Marta Pótorak: To jak trafić szóstkę w totolotka

Marta Półtorak nie potrafi przewidzieć ostatecznych rozstrzygnięć w tegorocznych rozgrywkach Enea Ekstraligi. - To jak trafić szóstkę w totolotka - uważa szefowa PGE Marmy.

- W pewnym sensie nie jestem zaskoczona obsadą finału Enea Ekstraligi. Te drużyny prezentowały w trakcie całego sezonu poziom, który uprawniał je do osiągnięcia takiego wyniku. Liga jest dość wyrównana i te decydujące mecze odbywają się na tej zasadzie, że czasami decyduje dyspozycja dnia. Duże znaczenie ma też szczęście. Jeden zawodnik, który wypada z drużyny, może całkowicie zmienić jej oblicze. Jeśli chodzi o rywalizację o złoto, to nie powinno być zaskoczenia. Mamy w niej dwie drużyny, które cały rok były w czubie tabeli - mówi w rozmowie z portalem SportoweFakty.pl Marta Półtorak.

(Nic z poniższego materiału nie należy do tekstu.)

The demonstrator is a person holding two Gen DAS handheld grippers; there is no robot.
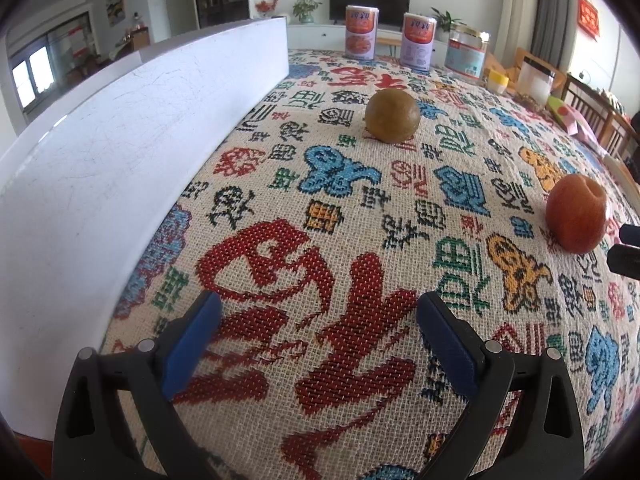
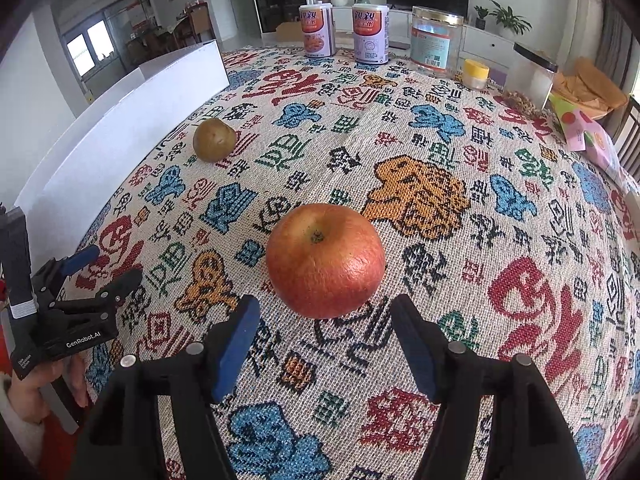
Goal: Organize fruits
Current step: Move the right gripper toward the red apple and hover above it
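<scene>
Apple [image 2: 325,260] sits just ahead of your right claw [image 2: 324,344], jaws wide, empty; left claw [image 1: 320,344], also wide, farther off.

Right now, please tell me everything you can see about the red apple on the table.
The apple is round and red-orange, paler and more yellow around the small dark stem at its top. Its skin looks smooth and slightly shiny. It sits upright on the patterned woven tablecloth, which is the only thing touching it. It lies just ahead of the right claw, whose blue-padded fingers stand open and clear of it. The brown fruit lies apart, nearer the white box.
</scene>
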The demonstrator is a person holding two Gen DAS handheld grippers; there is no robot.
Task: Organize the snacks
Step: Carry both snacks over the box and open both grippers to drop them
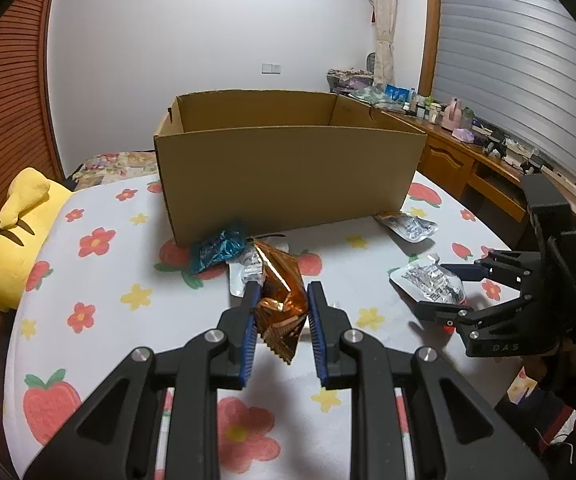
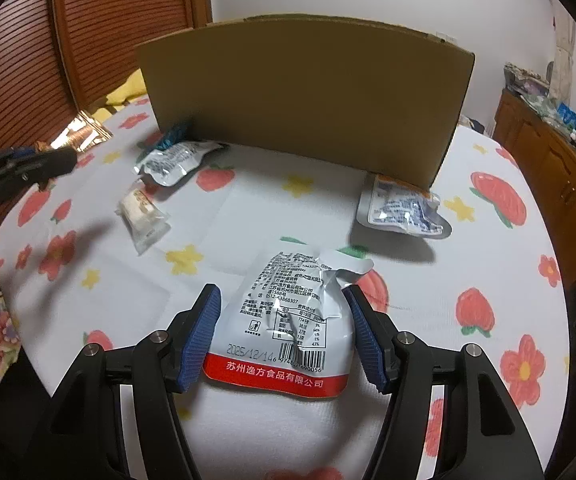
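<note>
An open cardboard box (image 1: 288,168) stands on the flowered bedsheet; it also shows in the right wrist view (image 2: 303,96). My left gripper (image 1: 282,300) is shut on an orange-brown foil snack packet (image 1: 282,300) and holds it above the sheet. My right gripper (image 2: 284,304) is open with its jaws on either side of a silver packet with a red bottom band (image 2: 288,320), which lies on the sheet. The right gripper also shows in the left wrist view (image 1: 439,288) around that packet (image 1: 431,280).
A blue foil packet (image 1: 218,248) and a silver pouch (image 2: 176,162) lie at the box's front left. Another silver pouch (image 2: 403,210) lies at its front right. A small white wrapped snack (image 2: 144,216) lies left. A yellow plush (image 1: 12,236) sits at the left; a cluttered wooden desk (image 1: 467,148) stands right.
</note>
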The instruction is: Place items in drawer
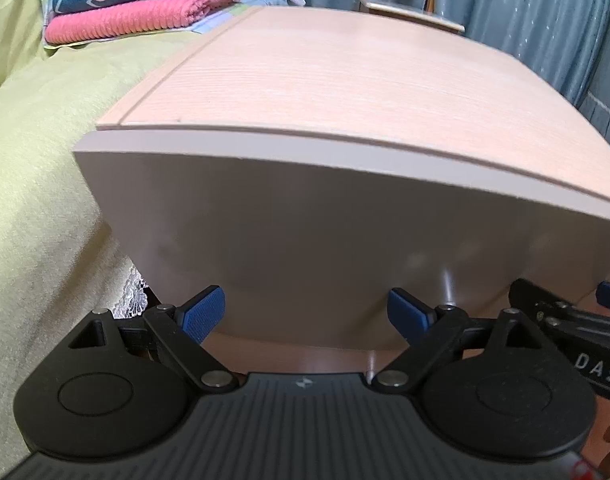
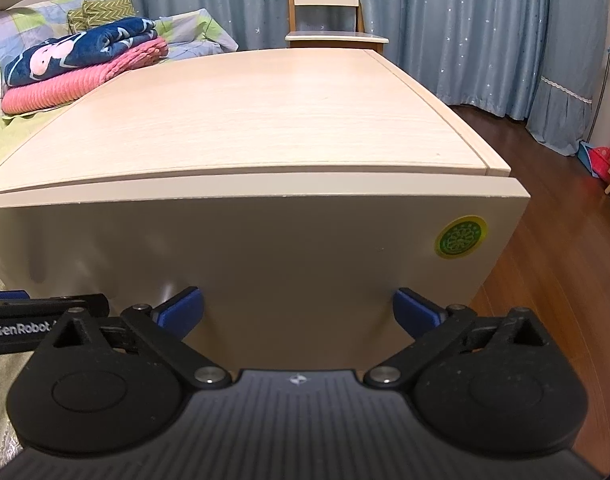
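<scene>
Two empty grippers, left gripper (image 1: 307, 310) and right gripper (image 2: 299, 310), are hovering with jaws spread wide before the closed drawer front (image 1: 325, 240) of a pale bedside cabinet (image 2: 241, 120), only the right view showing its round green sticker (image 2: 461, 237).

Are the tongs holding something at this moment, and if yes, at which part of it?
Nothing is held. The left tongs and the right tongs both stand open and empty before the drawer front.
</scene>
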Tool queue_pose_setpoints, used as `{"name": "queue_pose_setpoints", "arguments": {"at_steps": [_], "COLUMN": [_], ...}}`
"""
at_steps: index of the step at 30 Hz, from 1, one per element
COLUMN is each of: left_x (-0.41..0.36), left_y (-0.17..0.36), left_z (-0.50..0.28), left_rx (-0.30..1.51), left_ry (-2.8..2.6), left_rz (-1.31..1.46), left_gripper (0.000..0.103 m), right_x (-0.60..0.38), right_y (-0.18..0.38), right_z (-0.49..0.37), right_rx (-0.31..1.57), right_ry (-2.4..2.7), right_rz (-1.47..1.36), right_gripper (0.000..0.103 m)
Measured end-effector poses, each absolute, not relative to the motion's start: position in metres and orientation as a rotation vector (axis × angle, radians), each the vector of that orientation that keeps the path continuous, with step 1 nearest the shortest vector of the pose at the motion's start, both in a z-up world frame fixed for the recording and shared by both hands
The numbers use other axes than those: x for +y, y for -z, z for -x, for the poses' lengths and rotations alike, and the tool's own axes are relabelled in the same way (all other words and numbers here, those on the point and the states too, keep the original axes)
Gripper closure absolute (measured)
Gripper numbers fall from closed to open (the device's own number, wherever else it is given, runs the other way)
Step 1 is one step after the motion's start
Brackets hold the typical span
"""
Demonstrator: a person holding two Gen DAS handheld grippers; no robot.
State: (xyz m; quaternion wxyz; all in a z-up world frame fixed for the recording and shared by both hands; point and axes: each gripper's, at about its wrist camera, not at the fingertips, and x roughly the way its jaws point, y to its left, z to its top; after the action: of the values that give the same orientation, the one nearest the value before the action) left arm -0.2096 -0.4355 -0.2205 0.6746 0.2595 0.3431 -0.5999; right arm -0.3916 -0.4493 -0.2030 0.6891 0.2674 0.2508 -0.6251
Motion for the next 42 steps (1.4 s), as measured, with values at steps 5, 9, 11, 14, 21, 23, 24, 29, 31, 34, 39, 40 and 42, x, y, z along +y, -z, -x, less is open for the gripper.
{"name": "queue_pose_setpoints", "arguments": {"at_steps": [5, 9, 11, 14, 21, 23, 24, 29, 31, 34, 39, 40, 42], "left_x": [-0.428, -0.417, -0.412, -0.405, -0.391, -0.387, -0.385, -0.38, -0.377, -0.37, -0.358, -0.355, -0.35], "left_y": [0.219, 0.214, 0.208, 0.198, 0.175, 0.17, 0.166, 0.153, 0.147, 0.139, 0.128, 0.127, 0.126], "left_z": [0.204, 0.2, 0.2, 0.202, 0.22, 0.224, 0.225, 0.232, 0.234, 0.237, 0.246, 0.248, 0.252], "left_rx": [0.775, 0.8, 0.811, 0.823, 0.824, 0.826, 0.823, 0.802, 0.8, 0.791, 0.775, 0.773, 0.77], "left_ry": [1.315, 1.282, 1.264, 1.236, 1.244, 1.256, 1.26, 1.268, 1.27, 1.274, 1.275, 1.276, 1.279], "left_rz": [-0.576, -0.575, -0.578, -0.587, -0.629, -0.627, -0.625, -0.634, -0.638, -0.647, -0.67, -0.673, -0.679], "left_gripper": [0.014, 0.014, 0.014, 0.014, 0.014, 0.014, 0.014, 0.014, 0.014, 0.014, 0.012, 0.012, 0.012], "right_x": [-0.445, -0.429, -0.421, -0.414, -0.403, -0.401, -0.4, -0.394, -0.39, -0.382, -0.368, -0.365, -0.36], "right_y": [0.201, 0.191, 0.185, 0.178, 0.167, 0.163, 0.161, 0.154, 0.15, 0.144, 0.137, 0.136, 0.135], "right_z": [0.398, 0.409, 0.413, 0.419, 0.429, 0.432, 0.433, 0.442, 0.445, 0.449, 0.451, 0.451, 0.453], "right_rx": [0.552, 0.515, 0.499, 0.492, 0.494, 0.494, 0.494, 0.508, 0.515, 0.527, 0.555, 0.563, 0.576], "right_ry": [1.354, 1.307, 1.291, 1.277, 1.263, 1.261, 1.261, 1.257, 1.25, 1.241, 1.214, 1.212, 1.214], "right_rz": [-0.659, -0.631, -0.593, -0.567, -0.587, -0.587, -0.587, -0.597, -0.6, -0.613, -0.643, -0.642, -0.639], "right_gripper": [0.003, 0.002, 0.002, 0.002, 0.002, 0.002, 0.002, 0.002, 0.002, 0.001, 0.001, 0.001, 0.001]}}
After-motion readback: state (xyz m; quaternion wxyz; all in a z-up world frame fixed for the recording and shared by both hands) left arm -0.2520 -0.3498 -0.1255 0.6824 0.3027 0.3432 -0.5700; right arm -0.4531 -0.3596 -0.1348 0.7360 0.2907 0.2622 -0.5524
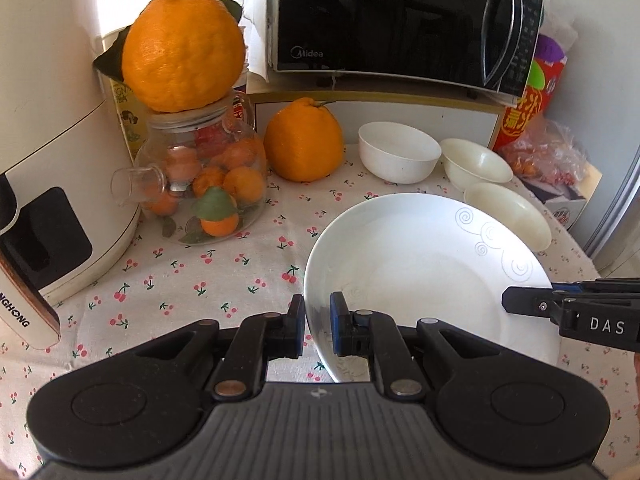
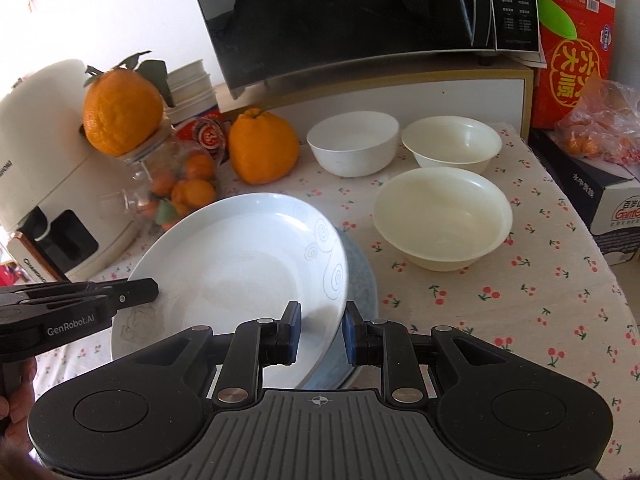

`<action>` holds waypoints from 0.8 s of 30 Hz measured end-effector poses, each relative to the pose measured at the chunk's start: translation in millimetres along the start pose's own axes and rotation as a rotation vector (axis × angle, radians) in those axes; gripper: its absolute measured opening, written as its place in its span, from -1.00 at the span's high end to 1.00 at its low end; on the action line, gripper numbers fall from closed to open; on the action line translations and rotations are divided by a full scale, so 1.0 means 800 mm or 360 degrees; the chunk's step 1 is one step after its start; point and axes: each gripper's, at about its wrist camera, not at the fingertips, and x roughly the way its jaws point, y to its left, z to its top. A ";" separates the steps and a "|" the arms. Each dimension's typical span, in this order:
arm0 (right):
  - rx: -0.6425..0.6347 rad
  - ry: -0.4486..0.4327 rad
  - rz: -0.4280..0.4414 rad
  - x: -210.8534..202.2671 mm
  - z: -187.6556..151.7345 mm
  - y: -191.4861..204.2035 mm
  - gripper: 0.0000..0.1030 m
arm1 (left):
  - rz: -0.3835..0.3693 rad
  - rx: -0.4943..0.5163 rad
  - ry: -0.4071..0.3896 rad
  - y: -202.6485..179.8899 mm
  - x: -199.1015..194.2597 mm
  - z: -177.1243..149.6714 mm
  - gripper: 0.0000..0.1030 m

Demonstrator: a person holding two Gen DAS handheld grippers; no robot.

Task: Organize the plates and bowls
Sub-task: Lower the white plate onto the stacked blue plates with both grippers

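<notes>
A table covered in a white cloth printed with small red cherries (image 2: 500, 304) carries three bowls: one white ceramic bowl (image 2: 354, 142) and two cream plastic bowls (image 2: 452, 140) (image 2: 442, 216). A large orange citrus fruit (image 2: 262, 148), a glass jar of small oranges (image 1: 208, 176) and a cream appliance (image 1: 48, 148) also stand on it.

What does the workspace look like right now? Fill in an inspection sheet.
Surface: cherry-print tablecloth covers the table.
Job's things: white plate held tilted above a grey-blue plate; three empty bowls behind, white bowl, cream bowl, larger cream bowl.
Clutter: glass jar of small oranges with a large orange on top, another orange beside it.
Grippers: left hand-held gripper and right hand-held gripper each clamp opposite rims of the white plate.
Cables: nothing seen.
Surroundings: microwave on a shelf, white appliance at left, red box at right.
</notes>
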 end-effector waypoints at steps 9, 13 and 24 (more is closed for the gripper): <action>-0.0062 0.0036 -0.0052 0.006 -0.004 0.006 0.57 | 0.0102 0.0081 0.0052 -0.012 0.011 -0.004 0.77; -0.0100 0.0028 -0.0083 0.006 -0.004 0.010 0.57 | 0.0134 0.0129 0.0045 -0.017 0.011 -0.005 0.76; -0.0293 -0.0003 -0.0200 0.004 -0.007 0.028 0.55 | 0.0246 0.0306 0.0035 -0.038 0.011 -0.009 0.75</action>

Prezes PGE Marmy Rzeszów rywalizację najlepszych obserwuję z boku, jednak nie potrafi wskazać, kto wywalczy poszczególne medale. - To jak trafić szóstkę w totolotka - uważa Półtorak. - Przyznam szczerze, że wszystko będzie jasne po meczu. Nie mam w tej rywalizacji wyraźnego typu - podkreśla.

Pierwsze spotkanie Stali Gorzów i Azotów Tauronu Tarnów potwierdziło, że zwycięzcę wskazać jest szalenie trudno. Czy równie zacięta będzie walka o brązowy medal? - Sprawa z meczem o trzecie miejsce wygląda według mnie podobnie. Naprawdę różnie może się to potoczyć. Zadecyduje również dyspozycja dnia. Wyraźnego faworyta rywalizacji o brązowy medal również moim zdaniem nie ma - dodaje na zakończenie Marta Półtorak.